My name is Dr. Samina Afzal and I am working as Head of Department, Surgical Services at Greenstar Social Marketing, Pakistan. I have been associated with Greenstar for over nine years now. At Greenstar, we take pride in providing quality family planning services, with our share only second to the services offered by Government.
I belong to a country having population in excess of 18 million with maternal mortality ratio of 260 per 100,000 live births, infant mortality rate of 69 per 1000 live births and neonatal mortality rate of 42 per 1000 live births (UNICEF). We are ranked at 26 in the world when it comes to mortality of children under 5 years of age (UNICEF). From 1990 till 2012, Pakistan’s population has grown at a rate of 2.2 % and from 2012 till 2030, the projected growth rate of the country is 1.4 % (UNICEF).
The purpose of mentioning these indicators is to document the state of public health emergency Pakistan is in. Even if the commitment of the Government made at Millennium Development Goals in 2000 is kept aside, we stand at boiling point when we review our indicators. Women and children are dying for reasons which are preventable.
Pakistan is a country with complex and varied demographics. A strategy appropriate for one region is simply inappropriate for the other. Similarly, the indicators mentioned above are quite different in different parts of the country. There is a large variance among different provinces, urban – rural settings, education of inhabitants and socio-economic status.
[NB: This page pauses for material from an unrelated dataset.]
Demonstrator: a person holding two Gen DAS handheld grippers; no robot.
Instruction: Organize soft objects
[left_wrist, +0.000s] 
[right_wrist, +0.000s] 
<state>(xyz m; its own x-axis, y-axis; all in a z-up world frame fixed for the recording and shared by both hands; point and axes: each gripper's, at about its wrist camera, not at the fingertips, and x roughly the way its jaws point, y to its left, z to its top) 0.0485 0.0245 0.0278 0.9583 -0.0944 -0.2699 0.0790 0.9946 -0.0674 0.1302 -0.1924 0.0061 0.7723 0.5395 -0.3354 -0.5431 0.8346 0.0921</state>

An example can be extracted from the status of polio campaigns in the country. In many parts of the country polio campaign has been successful while in some parts it is not successful. Will of Government is there and it has deputed all its resources uniformly but due to attitudes of the communities, it is virtually impossible to administer the vaccine to the children thus resulting in failure to stop the transmission.
In Pakistan, the word abortion is a taboo. Even educated and well informed people associate this word with induced abortion. Women are not taken to appropriate health care professionals even if a genuine need arises for a medical abortion – thus exposing the women to sepsis and other fatal complications. In my experience, in numerous instances, once a woman does have an abortion she comes back with the same problem within a few months. This is because she is not given an appropriate method of contraception.
Keeping these things in view I advocate a three pronged strategy. To tackle the mindset of the community, we need to create acceptance through behavioral change communication. We have replaced the word abortion with miscarriage when we communicate with our stakeholders.
Secondly, we need to focus on equity rather than equality. We should depute our resources more where there is need. Greenstar has made a list of Districts where it needs to focus in the coming years based on family planning need of the regions.
Thirdly, there is need for effective public private partnership. It is observed that at easily accessible areas there is the presence of many organizations resulting in a duplication of resources while their presence in some areas is virtually non-existent. Organizations can work in harmony making use of each others’ strengths thus reaching those who need the services.
With these suggestions I end my blog. Your feedback and suggestions are welcomed.